- « Le numérique va nous prendre nos boulots »

- « Mais la machine ne sera jamais capable d'être aussi fiable qu'un humain ! »

- « En tout cas, ce n'est pas à 5 ans de la retraite que je vais changer mes habitudes de travail... ».

Cette discussion de 1986 pourrait, par un retour vers le futur, se tenir trente ans après dans la même grande entreprise menacée d'ubérisation, en pleine transformation digitale. Cette chanson-là, les directions informatiques des entreprises l'ont en effet déjà entendue, quand, à la fin des années 80, elles sont venues informatiser les postes de travail.
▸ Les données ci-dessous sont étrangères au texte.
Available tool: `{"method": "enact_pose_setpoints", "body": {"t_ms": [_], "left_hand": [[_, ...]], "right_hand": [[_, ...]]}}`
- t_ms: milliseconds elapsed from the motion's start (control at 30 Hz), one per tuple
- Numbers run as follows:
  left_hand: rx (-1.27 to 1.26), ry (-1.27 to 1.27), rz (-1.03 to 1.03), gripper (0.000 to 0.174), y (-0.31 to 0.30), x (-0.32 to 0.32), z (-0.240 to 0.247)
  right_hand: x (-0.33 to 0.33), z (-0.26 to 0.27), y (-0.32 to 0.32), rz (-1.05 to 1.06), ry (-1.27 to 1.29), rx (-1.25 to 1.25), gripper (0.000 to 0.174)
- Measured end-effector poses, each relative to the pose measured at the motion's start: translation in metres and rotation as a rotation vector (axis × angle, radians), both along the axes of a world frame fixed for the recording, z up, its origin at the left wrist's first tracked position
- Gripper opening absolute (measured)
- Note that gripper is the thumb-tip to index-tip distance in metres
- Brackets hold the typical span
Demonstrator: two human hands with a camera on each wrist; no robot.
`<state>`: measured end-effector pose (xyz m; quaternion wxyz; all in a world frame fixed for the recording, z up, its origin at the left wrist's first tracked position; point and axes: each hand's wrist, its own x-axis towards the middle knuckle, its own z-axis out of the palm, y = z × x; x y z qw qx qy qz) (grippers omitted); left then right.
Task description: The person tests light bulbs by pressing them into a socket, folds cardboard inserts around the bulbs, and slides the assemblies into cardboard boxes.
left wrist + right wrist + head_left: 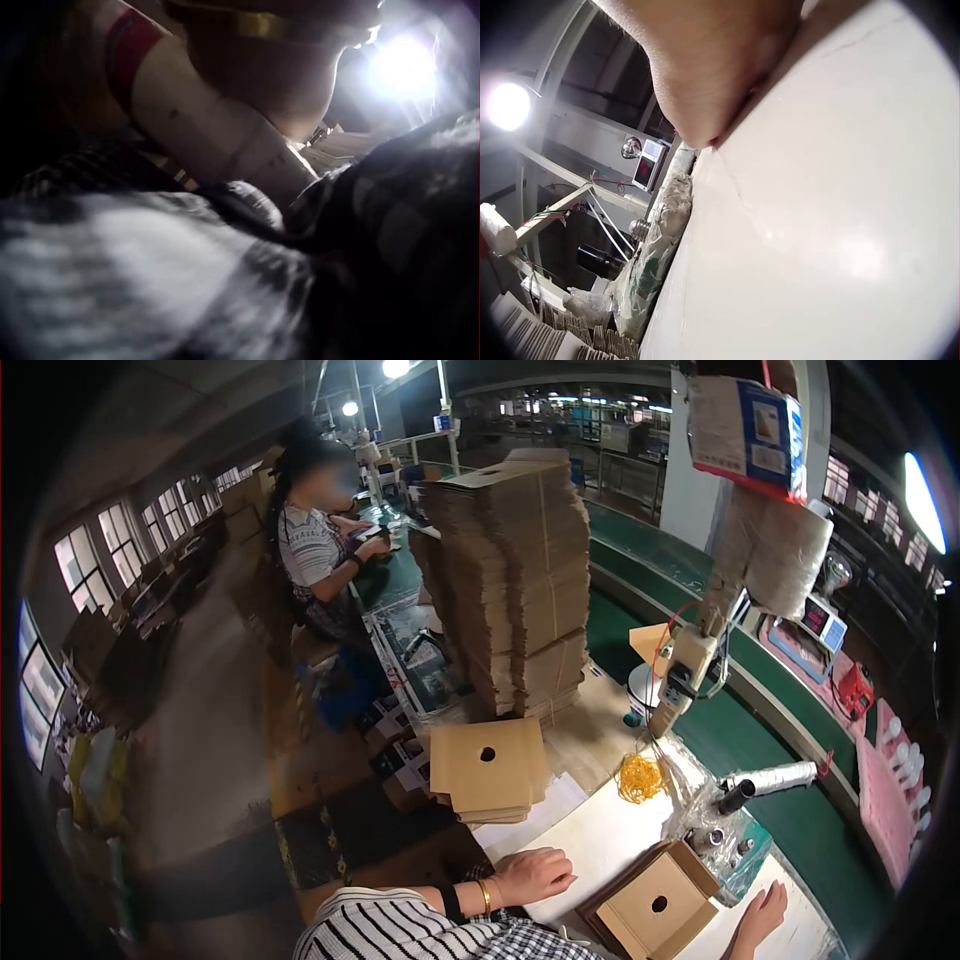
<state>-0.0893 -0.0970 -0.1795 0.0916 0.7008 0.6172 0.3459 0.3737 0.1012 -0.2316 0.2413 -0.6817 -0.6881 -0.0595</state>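
Observation:
My left hand (pixel 532 876) rests at the table's near edge, its fingers loosely bent with nothing seen in them. On the other side, my right hand (pixel 765 918) lies on the white tabletop (pixel 817 195), and the right wrist view shows its heel (pixel 705 90) against that surface. Between both hands sits a brown cardboard box (pixel 655 905) with raised side flaps and a dark round hole in its middle panel. Clothing fills much of the left wrist view, hiding the left fingers.
Flat cardboard pieces with a hole (pixel 487 765) are stacked beyond my left hand, before a tall cardboard stack (pixel 520 580). Yellow rubber bands (pixel 640 778) and a plastic-wrapped black cylinder (pixel 738 797) lie behind the box. Another person (pixel 320 540) works further along the bench.

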Motion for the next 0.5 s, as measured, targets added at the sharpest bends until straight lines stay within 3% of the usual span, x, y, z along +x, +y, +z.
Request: {"method": "enact_pose_setpoints", "body": {"t_ms": [67,133,500], "left_hand": [[0.003,-0.019,-0.015,0.021,0.0,0.0,0.002],[0.023,-0.017,-0.006,0.02,0.0,0.0,0.0],[0.041,-0.034,-0.019,0.022,-0.002,0.0,-0.005]], "right_hand": [[-0.018,0.019,-0.01,-0.008,0.005,0.045,0.035],[-0.034,0.051,-0.022,0.014,-0.036,-0.133,0.046],[-0.035,0.058,-0.026,0.035,-0.057,-0.158,0.043]]}}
Alors, la mutation numérique actuelle n'est-elle qu'une informatisation de plus, faisant légitimement du DSI le leader de la transformation digitale ?

La différence, c’est qu’entre temps, les métiers ont connu deux révolutions numériques. La première a conduit l’entreprise à créer son site Internet, réalisant, par là-même qu’une DSI n’avait ni les compétences, ni la réactivité d’une agence web. Les métiers ont commencé à prendre de la distance avec leur direction informatique, leur reprochant son manque de « vision utilisateur ». Puis est venue l’ère des média sociaux et des réseaux sociaux, ces plateformes offrant aux entreprises une opportunité de diversification de leur présence sur la toile, avec à la clé, un contact direct avec leurs communautés. De technologique, le web est devenu soudainement un royaume de littéraires, dont le contenu serait roi. Les métiers ont définitivement pris leur indépendance à l’égard des SI.
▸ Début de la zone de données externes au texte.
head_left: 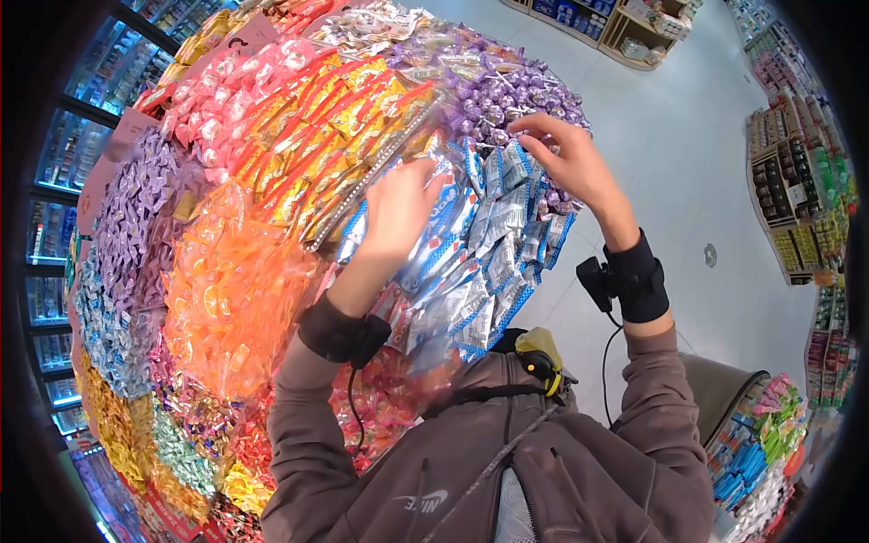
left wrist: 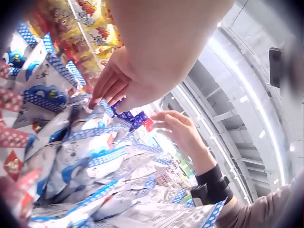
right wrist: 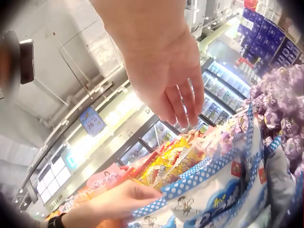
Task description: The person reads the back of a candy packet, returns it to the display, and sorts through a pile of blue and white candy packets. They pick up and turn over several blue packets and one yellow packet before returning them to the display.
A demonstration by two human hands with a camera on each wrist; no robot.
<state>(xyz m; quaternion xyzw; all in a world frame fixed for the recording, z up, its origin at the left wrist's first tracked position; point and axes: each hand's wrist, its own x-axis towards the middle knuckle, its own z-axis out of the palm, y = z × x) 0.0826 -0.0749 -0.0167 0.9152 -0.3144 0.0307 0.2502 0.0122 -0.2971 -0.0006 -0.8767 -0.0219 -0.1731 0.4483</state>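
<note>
My left hand (head_left: 398, 208) reaches over the upper left part of a pile of blue-and-white candy packets (head_left: 493, 226). In the left wrist view, its fingers (left wrist: 108, 88) point down, with the fingertips right at a packet's corner. My right hand (head_left: 570, 163) is raised over the far right of the same pile, beside purple-wrapped lollipops (head_left: 516, 100). Its fingers (right wrist: 178, 107) hang loosely bent above the dotted top edges of the packets (right wrist: 209, 185), with nothing held. A black camera band sits on each wrist.
A beaded divider strip (head_left: 376, 172) separates the packets from yellow-and-red candy bags (head_left: 317, 136). Orange packets (head_left: 222, 281) lie left, pink sweets (head_left: 240, 86) farther back. Lit coolers (head_left: 50, 226) line the left; stocked shelves (head_left: 787, 195) stand across the pale floor (head_left: 670, 136).
</note>
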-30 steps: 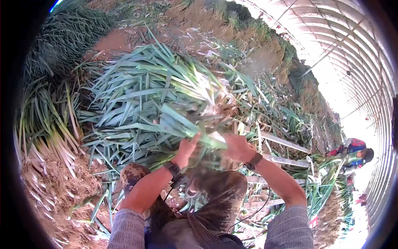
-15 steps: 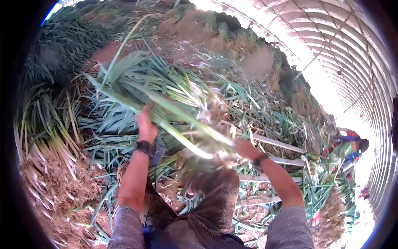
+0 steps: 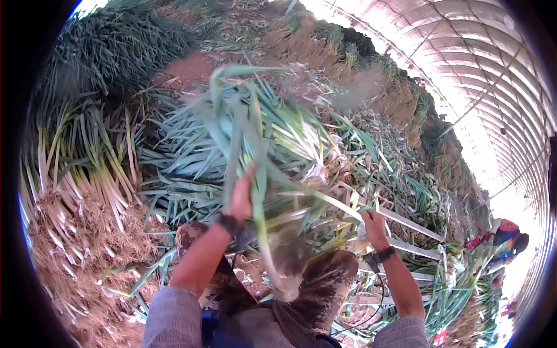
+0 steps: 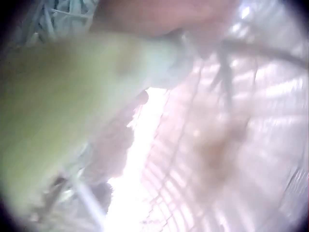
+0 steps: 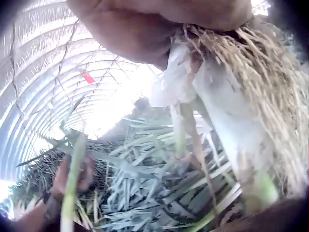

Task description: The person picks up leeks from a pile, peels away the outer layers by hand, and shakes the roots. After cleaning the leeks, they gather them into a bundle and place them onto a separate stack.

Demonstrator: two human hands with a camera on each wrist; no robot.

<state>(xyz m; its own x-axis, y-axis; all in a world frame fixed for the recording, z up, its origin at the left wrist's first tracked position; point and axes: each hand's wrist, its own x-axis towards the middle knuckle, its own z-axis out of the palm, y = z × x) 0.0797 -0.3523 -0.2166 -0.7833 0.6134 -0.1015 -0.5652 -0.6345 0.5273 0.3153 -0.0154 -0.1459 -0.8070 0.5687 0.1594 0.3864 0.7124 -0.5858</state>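
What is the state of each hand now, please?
Left hand: closed around a leafy stalk.
Right hand: holding a pale stalk by its root end.

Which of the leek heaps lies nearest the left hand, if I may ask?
The middle heap, beyond the left hand: its blue-green leaves fan leftward; the left heap has roots toward the viewer; the dark heap lies farther back.

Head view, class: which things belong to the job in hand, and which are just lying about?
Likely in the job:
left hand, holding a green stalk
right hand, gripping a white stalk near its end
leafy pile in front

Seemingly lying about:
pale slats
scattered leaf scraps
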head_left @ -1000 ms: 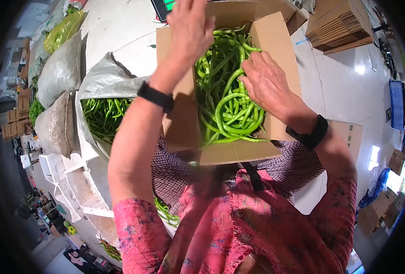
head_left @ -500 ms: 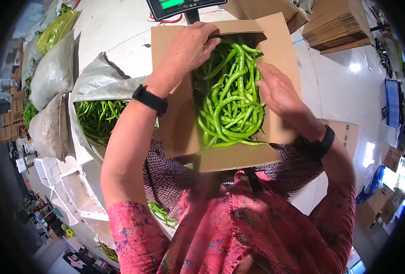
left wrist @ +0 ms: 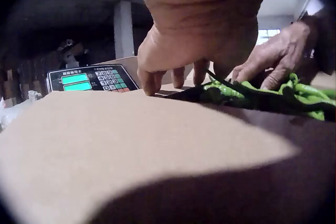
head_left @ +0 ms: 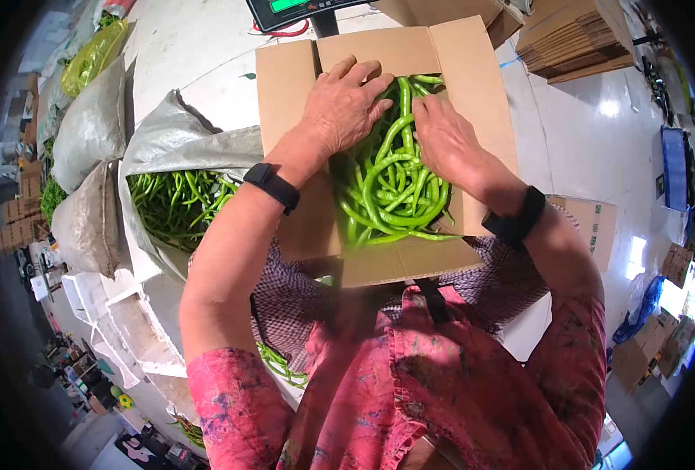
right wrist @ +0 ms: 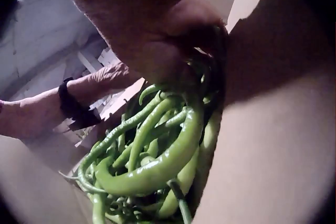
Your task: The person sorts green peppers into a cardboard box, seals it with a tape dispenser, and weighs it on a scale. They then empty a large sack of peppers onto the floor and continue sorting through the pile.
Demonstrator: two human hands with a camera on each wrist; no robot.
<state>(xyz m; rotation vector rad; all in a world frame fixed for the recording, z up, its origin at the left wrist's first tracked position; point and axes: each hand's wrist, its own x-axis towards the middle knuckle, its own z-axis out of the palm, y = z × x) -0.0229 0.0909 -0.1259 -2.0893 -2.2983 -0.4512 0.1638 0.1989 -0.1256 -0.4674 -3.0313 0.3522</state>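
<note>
Long green chili peppers (head_left: 394, 196) fill an open cardboard box (head_left: 300, 211) in front of the person's lap. The far flap (head_left: 383, 53) leans inward over the far end of the peppers. My left hand (head_left: 343, 110) lies at that flap's edge on the left, fingers spread and pointing forward. The right hand (head_left: 449, 145) is at the right side of the box, its fingertips down on the peppers. In the right wrist view, a thick curved pepper (right wrist: 157, 174) lies just below that hand, whose fingertips are mostly hidden.
A scale display (head_left: 308, 6) stands beyond the box. On the left is an open sack (head_left: 191, 145) of green peppers, with closed sacks (head_left: 93, 141) behind it. White foam boxes (head_left: 140, 329) sit nearer. Flattened cartons (head_left: 575, 39) are stacked at the far right.
My left hand has come back from beyond the box to the far flap, which has folded inward. The right hand lifted off the peppers to the side, then returned onto them.
</note>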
La troisième révolution numérique, celle des data, apporte aux DSI les arguments pour prendre leur revanche. Longtemps cantonnée en matière d’Internet à la gestion de l’hébergement et de la sécurité informatique, la direction des systèmes d’information a regagné du terrain quand les comités exécutifs ont décidé de s’intéresser à leurs données numériques. Alors que fleurissent les projets big data, DMP (data management platform), PIM (product information management), DAM (digital asset management), CRM… le DSI voit son aura renforcée par ce surcroît de complexité technologique et l’imbrication de ces nouveaux besoins avec le système d’information.

Le DSI, leader logique mais pas stratégique de la transformation digitale 

Mais le DSI n’est pas seul en lice dans la course du leadership digital. Il risque de se frotter au directeur marketing. A l’exception des acteurs qui se sont mis à la vente en ligne, les évolutions numériques de ces dernières années n’ont que peu servi à la mise en lumière du directeur marketing. Et force est de constater que, lorsque les équipes n’ont pas basculé dans le e-commerce, le niveau de compétence web des chefs de produit est proche de zéro. Pourtant, comme le soutient Jean-Paul Aymetti dans son ouvrage Intelligence Marketing, l’enjeu de digitalisation offre au directeur marketing de belles opportunités : « Les changements d’organisation fournissent autant d’occasions au directeur marketing d’affirmer son rôle central pour optimiser l’expérience client, susciter ou valider les innovations et tirer profit des gigantesques mines de données digitales ». Le directeur marketing apporte un nouveau regard sur les données : celui du business-model. Face à la menace d’ubérisation, les data permettent d’imaginer des services inédits facilitant la vie du client. C’est par sa vision client que le directeur marketing pourra tirer son épingle du jeu, orientant par conséquent les projets data management du DSI.

Si le DSI est le leader le plus logique de la transformation digitale, il n’est pas le plus stratégique dans un contexte où les modèles économiques doivent être revisités. L’organisation idéale pour accompagner la mutation numérique verra donc un triumvirat du directeur marketing, du DSI et du directeur digital, le tout animé par la direction générale.